2. The quartz sand smelting plant as defined in claim 1, wherein: a former (4) and a shearing device (5) are arranged on the first discharge hole (16); the shearing device (5) comprises a controller (51), an intermediate relay (52) and a shear (53), the shear (53) comprises a motor (531), a transmission mechanism (532) and a blade element (533); the controller (51) is connected with the intermediate relay (52), the intermediate relay (52) is connected with the motor (531), the motor (531) is connected with the transmission mechanism (532), and the transmission mechanism (532) is connected with the blade element (533); the former (4) is arranged at the lower end of the first valve (17), and the blade element (533) is arranged between the former (4) and the cooling chamber (3).

3. The quartz sand smelting plant as defined in claim 1, wherein: the space between the furnace shell (11) and the heat-insulating layer (12) is hollow.

4. The quartz sand smelting plant as defined in claim 1, wherein: a filter screen (18) is arranged between the first discharge hole (16) and the smelting chamber (13).
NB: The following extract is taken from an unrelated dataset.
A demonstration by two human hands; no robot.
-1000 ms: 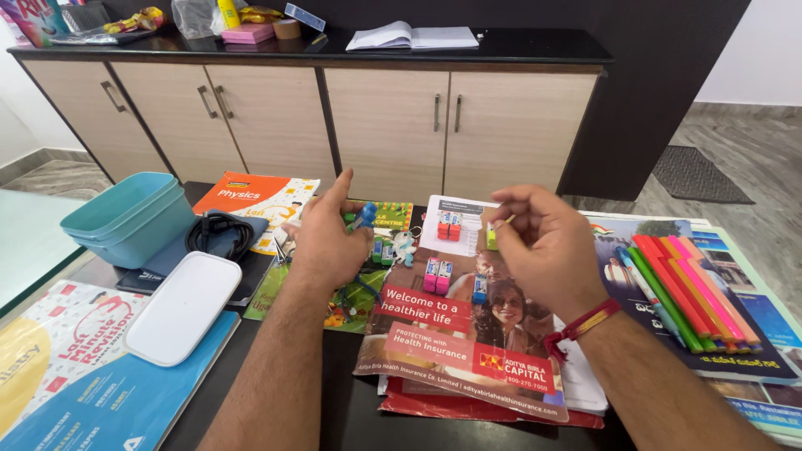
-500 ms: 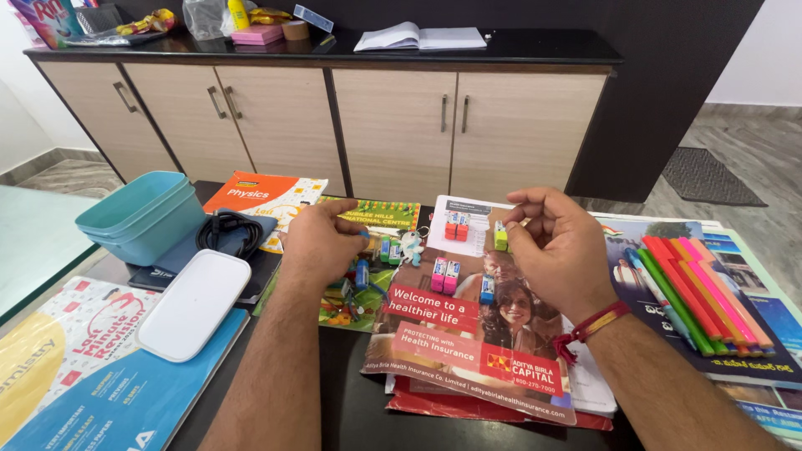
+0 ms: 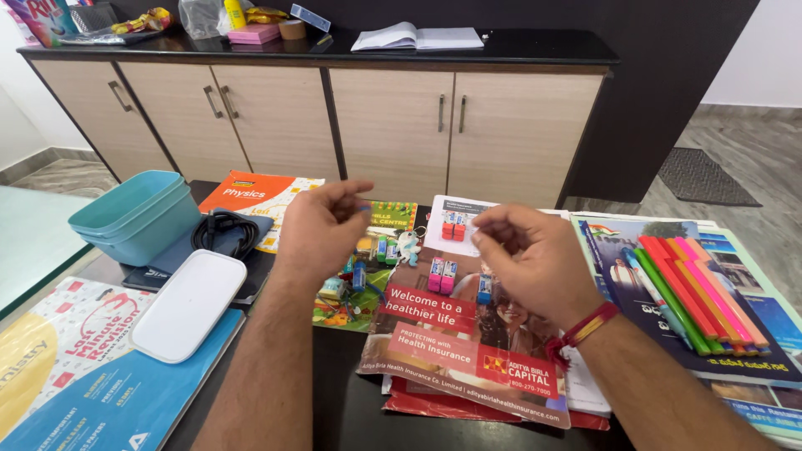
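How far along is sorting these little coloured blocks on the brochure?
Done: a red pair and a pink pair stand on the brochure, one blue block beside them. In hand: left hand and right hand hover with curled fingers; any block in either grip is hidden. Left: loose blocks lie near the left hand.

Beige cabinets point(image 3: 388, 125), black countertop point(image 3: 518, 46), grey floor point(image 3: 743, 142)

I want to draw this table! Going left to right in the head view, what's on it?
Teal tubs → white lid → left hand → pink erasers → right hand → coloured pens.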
5. The quartz sand smelting plant as defined in claim 1, wherein: a furnace door (151) is arranged on the feed inlet (15).
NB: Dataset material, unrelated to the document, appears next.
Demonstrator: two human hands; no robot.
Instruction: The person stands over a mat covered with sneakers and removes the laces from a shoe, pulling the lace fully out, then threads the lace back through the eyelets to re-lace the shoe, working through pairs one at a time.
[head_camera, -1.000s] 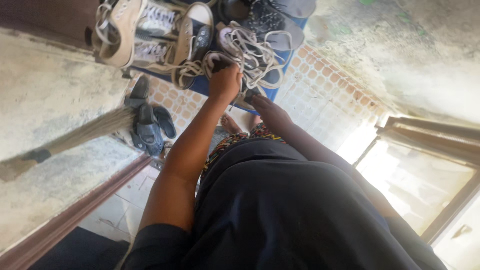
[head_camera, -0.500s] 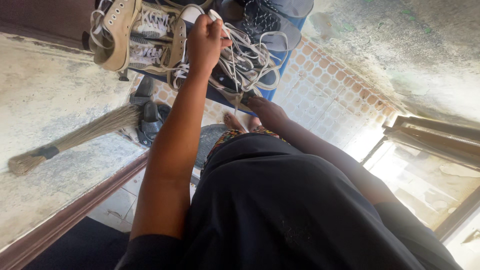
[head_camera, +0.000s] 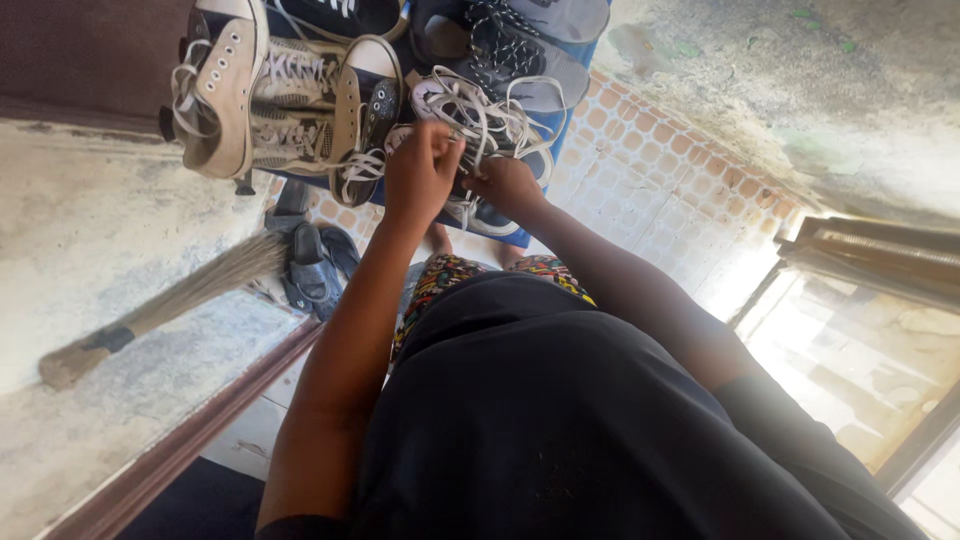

6. A working method of quartz sand smelting equipment is characterized by comprising the following steps: opening a furnace door (151), pouring quartz sand into a smelting chamber (13) through a feeding hole (15), opening heating power supplies of a first resistance wire (14) and a second resistance wire (21), heating to enable the quartz sand to be heated to be molten, simultaneously conveying nitrogen into a first hollow cavity (222) through a nitrogen conveying pipeline (225), enabling the nitrogen to reach a round hole pipeline (221) through the first hollow cavity (222), opening an elastic check valve (224) under the blowing of the nitrogen, blowing the molten quartz sand to form rotary motion under the guiding of a cap (223) by the nitrogen in the round hole pipeline (221) with the same height, enabling the quartz to be fully heated around a heating assembly (2) in the rotary motion, filtering the quartz completely molten through a filter screen (18) to filter remained infusible impurities, discharging through a first discharging hole (16), forming the molten quartz through a forming device (4), and then starting a shearing device (5), the controller (51) is provided with a time pulse signal, the controller (51) outputs the time pulse signal to the intermediate relay (52), the intermediate relay (52) controls the closing and the opening of a circuit of the motor (531) to control the motor (531), the motor (531) drives the transmission mechanism (532) to shear the blade element (533), the sheared fused quartz quickly enters the cooling cavity (32), a condensing agent is arranged in the cooling box (31) and is cooled to be solidified, and the formed quartz is discharged through the second discharge hole (6).